Are you a developer looking for ways to improve your coding efficiency?
Artificial Intelligence (AI) is rapidly changing the way we work, and developers are no exception. With the help of AI-based tools, developers can increase their productivity, write better code, and stay up-to-date with the latest advancements in the field. In this article, we will take a look at 11 AI tools for developers that can help them code smarter and faster.
Tabnine
website: https://www.tabnine.com/
Tabnine is a powerful AI-based code completion tool that enhances the auto-completion feature of integrated development environments (IDEs). This tool supports over 20 languages and 15 editors, including popular IDEs such as VS Code, IntelliJ, Android Studio, and even Vim. Although it is not an end-to-end code generator, Tabnine provides developers with extended snippet proposals and targeted line code completions based on context and syntax, offering comprehensive line code completions and natural language to code. It is considered as the main competitor of Github Copilot, which is another AI-based code completion assistant. Tabnine offers a free version with limited features and a paid version at $12/month.
Polycoder
website: https://github.com/VHellendoorn/Code-LMs
Polycoder, developed by researchers at Carnegie Mellon University, is an open-source alternative to OpenAI's Codex. It is based on OpenAI's GPT-2 model and is trained on a 249 GB codebase in 12 programming languages. The authors of Polycoder claim that it can write C code with greater accuracy than any other model, including Codex. Unlike many code generators, Polycoder is open-source and allows users to customize the code generated according to their specific requirements. Additionally, Polycoder has the capability to generate code in multiple programming languages and can be integrated with other tools and platforms to assist developers in their coding tasks. The model also allows users to fine-tune the generated code, making it more human-like. This ability to fine-tune code is an important feature that sets it apart from other code generation models.
CodeT5
website: https://github.com/salesforce/CodeT5
CodeT5 is an open-source programming language model built by researchers at Salesforce. It is based on Google's T5 (Text-to-Text Transfer Transformer) framework, which is a powerful machine learning model that can generate human-like text. In order to train CodeT5, the team sourced over 8.35 million instances of code, including user comments, from publicly accessible GitHub repositories. A majority of these datasets were derived from the CodeSearchNet dataset, which includes popular programming languages such as Ruby, JavaScript, Go, Python, PHP, C, and C#, in addition to two C and C# datasets from BigQuery. CodeT5 can bring several capabilities to software programming, including:
- Text-to-code generation: CodeT5 can generate code based on natural language descriptions, making it easier for developers to express their ideas in code.

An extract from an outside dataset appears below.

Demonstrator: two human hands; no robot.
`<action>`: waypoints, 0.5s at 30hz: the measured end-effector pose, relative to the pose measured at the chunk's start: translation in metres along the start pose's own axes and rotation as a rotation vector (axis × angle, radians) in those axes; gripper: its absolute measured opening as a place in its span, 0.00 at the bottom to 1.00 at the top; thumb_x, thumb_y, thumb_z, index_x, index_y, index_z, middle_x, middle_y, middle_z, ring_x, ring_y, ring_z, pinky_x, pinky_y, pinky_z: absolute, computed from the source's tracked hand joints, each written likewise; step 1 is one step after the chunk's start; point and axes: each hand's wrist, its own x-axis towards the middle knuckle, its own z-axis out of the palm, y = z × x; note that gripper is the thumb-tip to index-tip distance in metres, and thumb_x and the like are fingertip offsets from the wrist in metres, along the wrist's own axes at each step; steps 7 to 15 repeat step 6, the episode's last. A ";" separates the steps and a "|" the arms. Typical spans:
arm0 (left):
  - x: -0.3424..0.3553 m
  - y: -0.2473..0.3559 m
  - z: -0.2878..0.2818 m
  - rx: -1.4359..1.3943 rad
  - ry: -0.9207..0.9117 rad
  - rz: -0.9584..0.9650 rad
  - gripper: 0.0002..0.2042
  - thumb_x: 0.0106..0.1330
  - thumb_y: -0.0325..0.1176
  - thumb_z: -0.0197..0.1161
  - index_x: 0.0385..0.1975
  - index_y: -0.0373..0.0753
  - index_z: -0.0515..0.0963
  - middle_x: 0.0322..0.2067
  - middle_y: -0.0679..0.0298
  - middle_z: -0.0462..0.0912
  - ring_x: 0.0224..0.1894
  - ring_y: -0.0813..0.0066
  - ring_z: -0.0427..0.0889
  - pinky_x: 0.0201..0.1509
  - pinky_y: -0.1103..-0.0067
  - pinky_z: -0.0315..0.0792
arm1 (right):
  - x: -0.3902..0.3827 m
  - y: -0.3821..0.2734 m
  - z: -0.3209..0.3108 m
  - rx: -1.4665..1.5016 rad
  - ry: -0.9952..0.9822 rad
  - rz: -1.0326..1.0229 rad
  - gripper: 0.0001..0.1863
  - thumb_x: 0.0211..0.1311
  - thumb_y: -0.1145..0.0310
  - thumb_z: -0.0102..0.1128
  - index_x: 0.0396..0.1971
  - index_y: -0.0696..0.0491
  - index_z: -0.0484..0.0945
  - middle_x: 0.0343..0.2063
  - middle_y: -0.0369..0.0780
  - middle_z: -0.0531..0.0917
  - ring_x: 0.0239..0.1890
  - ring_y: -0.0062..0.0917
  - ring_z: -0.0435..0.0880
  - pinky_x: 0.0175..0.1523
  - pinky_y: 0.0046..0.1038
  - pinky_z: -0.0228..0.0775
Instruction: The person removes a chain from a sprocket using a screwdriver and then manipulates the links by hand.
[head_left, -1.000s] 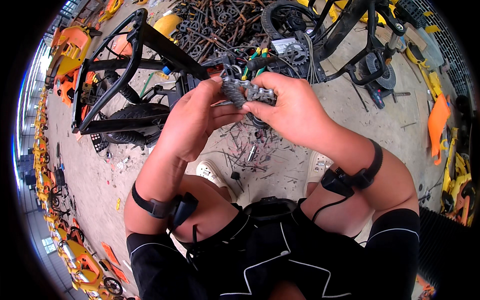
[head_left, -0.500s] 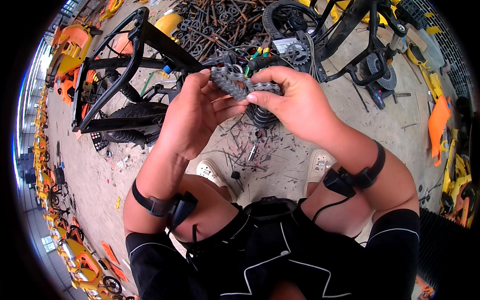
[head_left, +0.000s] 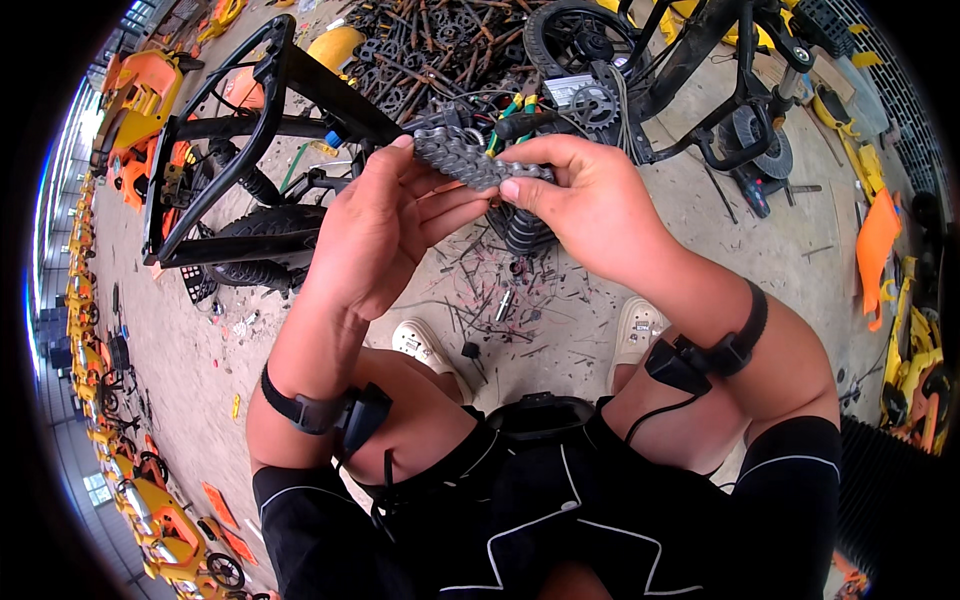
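Observation:
A dark metal bike chain (head_left: 455, 158), bunched in several side-by-side rows, is held up between my two hands over the littered floor. My left hand (head_left: 385, 215) cradles the bunch at its left end, thumb above and fingers beneath. Thumb and fingers of my right hand (head_left: 575, 190) pinch the chain's right end. Behind the chain are pliers with green and yellow handles (head_left: 520, 104). Just below it stands a black coil spring (head_left: 522, 235), partly covered by my right hand.
A black bike frame (head_left: 285, 130) stands at the left, another frame (head_left: 700, 70) at the right. Rusty rods and sprockets are heaped (head_left: 440, 50) at the back. Thin scraps litter the floor (head_left: 500, 320) between my shoes. A cordless drill (head_left: 760, 195) lies at the right.
The chain's rows have been drawn together into a tighter bunch, and the loop that stood above it has gone. My right fingers have shifted slightly left; both hands keep hold.

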 end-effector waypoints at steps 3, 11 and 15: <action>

- Code autocompletion: CodeT5 can complete the whole function of code given the target function name, which can save developers a lot of time and effort.
- Code summarization: CodeT5 can generate a summary of a function in natural language description, which can be useful for developers who want to understand the functionality of a specific code snippet or for users who want to understand the functionality of a codebase quickly.

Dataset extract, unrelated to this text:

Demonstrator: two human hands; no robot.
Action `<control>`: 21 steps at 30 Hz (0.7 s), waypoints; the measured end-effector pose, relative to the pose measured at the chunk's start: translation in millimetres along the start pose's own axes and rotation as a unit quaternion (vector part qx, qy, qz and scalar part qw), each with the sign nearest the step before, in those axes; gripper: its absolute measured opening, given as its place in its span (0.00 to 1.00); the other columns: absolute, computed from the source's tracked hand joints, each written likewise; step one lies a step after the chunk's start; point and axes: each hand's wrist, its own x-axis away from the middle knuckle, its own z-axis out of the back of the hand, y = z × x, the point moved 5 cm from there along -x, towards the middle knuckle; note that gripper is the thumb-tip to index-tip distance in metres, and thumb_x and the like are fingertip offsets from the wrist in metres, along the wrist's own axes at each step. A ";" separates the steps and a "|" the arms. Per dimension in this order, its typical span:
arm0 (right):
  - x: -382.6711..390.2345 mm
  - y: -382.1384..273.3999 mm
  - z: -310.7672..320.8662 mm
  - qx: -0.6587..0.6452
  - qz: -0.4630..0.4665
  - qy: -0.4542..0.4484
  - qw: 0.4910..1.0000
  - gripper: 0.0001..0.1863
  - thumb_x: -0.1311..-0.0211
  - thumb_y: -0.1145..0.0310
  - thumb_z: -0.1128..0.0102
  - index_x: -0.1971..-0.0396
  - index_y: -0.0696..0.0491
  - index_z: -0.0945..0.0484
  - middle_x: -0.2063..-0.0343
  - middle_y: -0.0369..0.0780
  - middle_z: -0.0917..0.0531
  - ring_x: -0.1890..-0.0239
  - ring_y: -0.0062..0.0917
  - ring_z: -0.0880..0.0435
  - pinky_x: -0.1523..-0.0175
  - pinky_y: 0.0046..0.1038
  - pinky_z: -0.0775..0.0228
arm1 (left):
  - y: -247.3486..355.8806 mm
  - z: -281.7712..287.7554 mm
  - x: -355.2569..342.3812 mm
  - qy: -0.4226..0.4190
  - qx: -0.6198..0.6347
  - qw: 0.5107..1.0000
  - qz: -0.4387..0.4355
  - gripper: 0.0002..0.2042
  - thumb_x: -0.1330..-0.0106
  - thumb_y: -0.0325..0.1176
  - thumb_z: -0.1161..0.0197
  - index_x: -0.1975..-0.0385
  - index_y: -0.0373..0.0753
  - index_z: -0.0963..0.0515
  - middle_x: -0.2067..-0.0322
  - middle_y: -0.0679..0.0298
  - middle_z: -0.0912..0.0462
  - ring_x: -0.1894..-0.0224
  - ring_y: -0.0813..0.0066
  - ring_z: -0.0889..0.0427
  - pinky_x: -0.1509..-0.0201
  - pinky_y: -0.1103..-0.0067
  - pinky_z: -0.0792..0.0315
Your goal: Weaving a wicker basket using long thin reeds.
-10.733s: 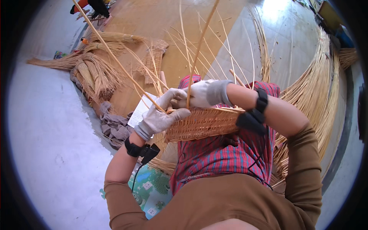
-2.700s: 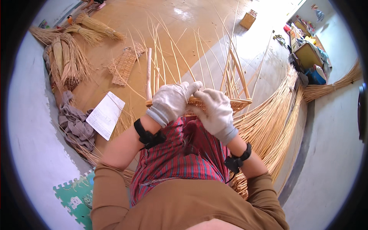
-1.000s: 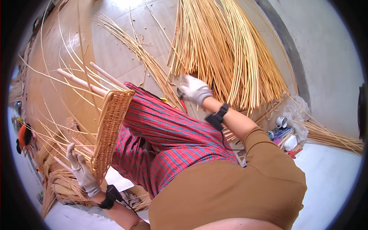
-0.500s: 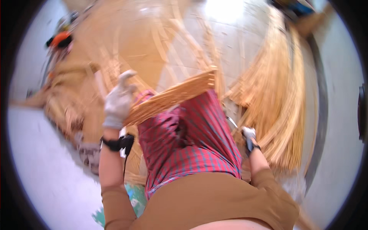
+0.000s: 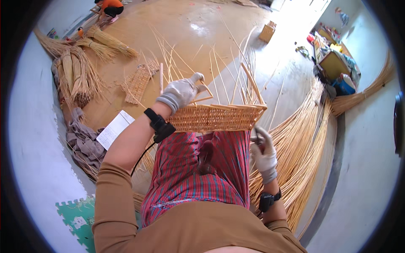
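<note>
Across my lap stands a woven wicker panel (image 5: 215,118), with long loose canes (image 5: 219,78) fanning away from its far side and a thicker rod at each end. My left hand (image 5: 181,93), in a pale glove, is closed at the panel's upper left, thumb and forefinger beside a bent cane; its other fingers are partly hidden. Just below the panel's right corner is my right hand (image 5: 265,158), also gloved. Its fingers curl round a small dark-handled tool (image 5: 260,146), mostly hidden. A red striped cloth (image 5: 198,181) covers my legs.
Long cane bundles (image 5: 299,139) lie at right, more bundles (image 5: 78,76) at left. Another woven panel (image 5: 138,84) and a white sheet (image 5: 114,128) lie left. A cardboard box (image 5: 267,31) stands far off. A person in orange (image 5: 110,7) crouches at far left.
The panel has turned from slanted to nearly level. My left hand has moved right, and my right hand has come up from beside my leg to the panel's right corner.
</note>
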 end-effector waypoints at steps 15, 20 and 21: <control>-32.7 -100.1 -107.0 0.377 0.256 -0.085 0.886 0.21 0.39 0.67 0.33 0.45 0.50 0.15 0.67 0.42 0.16 0.66 0.38 0.14 0.62 0.37 0.22 | -13.6 -2.5 -3.7 0.061 0.091 0.989 0.096 0.21 0.24 0.42 0.47 0.33 0.48 0.32 0.55 0.47 0.13 0.53 0.48 0.12 0.49 0.60 0.21; -34.2 -100.8 -113.8 0.403 0.298 -0.077 0.862 0.21 0.38 0.67 0.34 0.44 0.49 0.16 0.67 0.40 0.17 0.67 0.37 0.16 0.62 0.38 0.22 | -16.1 -5.4 -7.1 0.058 0.106 0.988 0.099 0.21 0.24 0.44 0.46 0.35 0.48 0.33 0.56 0.45 0.13 0.54 0.45 0.13 0.50 0.57 0.21; -34.6 -100.7 -114.5 0.406 0.299 -0.072 0.861 0.21 0.39 0.67 0.34 0.44 0.49 0.16 0.67 0.40 0.17 0.67 0.37 0.16 0.62 0.38 0.22 | -15.9 -4.4 -7.4 0.068 0.109 0.987 0.094 0.20 0.23 0.46 0.46 0.36 0.48 0.33 0.58 0.44 0.13 0.54 0.43 0.13 0.51 0.56 0.22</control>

Additionally, it's worth mentioning that, CodeT5 is not only a powerful tool for developers but also for researchers and academics who can use this model to improve their research in natural language processing and machine learning.
Open AI Codex
website: https://openai.com/blog/openai-codex

The OpenAI Codex is a model that has been developed based on GPT-3 and is used to power GitHub Copilot, a tool from GitHub that allows developers to generate code within mainstream development environments such as VS Code, Neovim, JetBrains and even in the cloud with GitHub Codespaces. As per the claims, it is able to write code in at least a dozen languages including JavaScript, Go, Perl, PHP, Ruby, Swift and TypeScript, and even BASH. The Codex model is trained on a large number of lines of code that are available in the public domain, such as GitHub repositories. It is available for developers and platform companies through a private beta, for building tools and integration.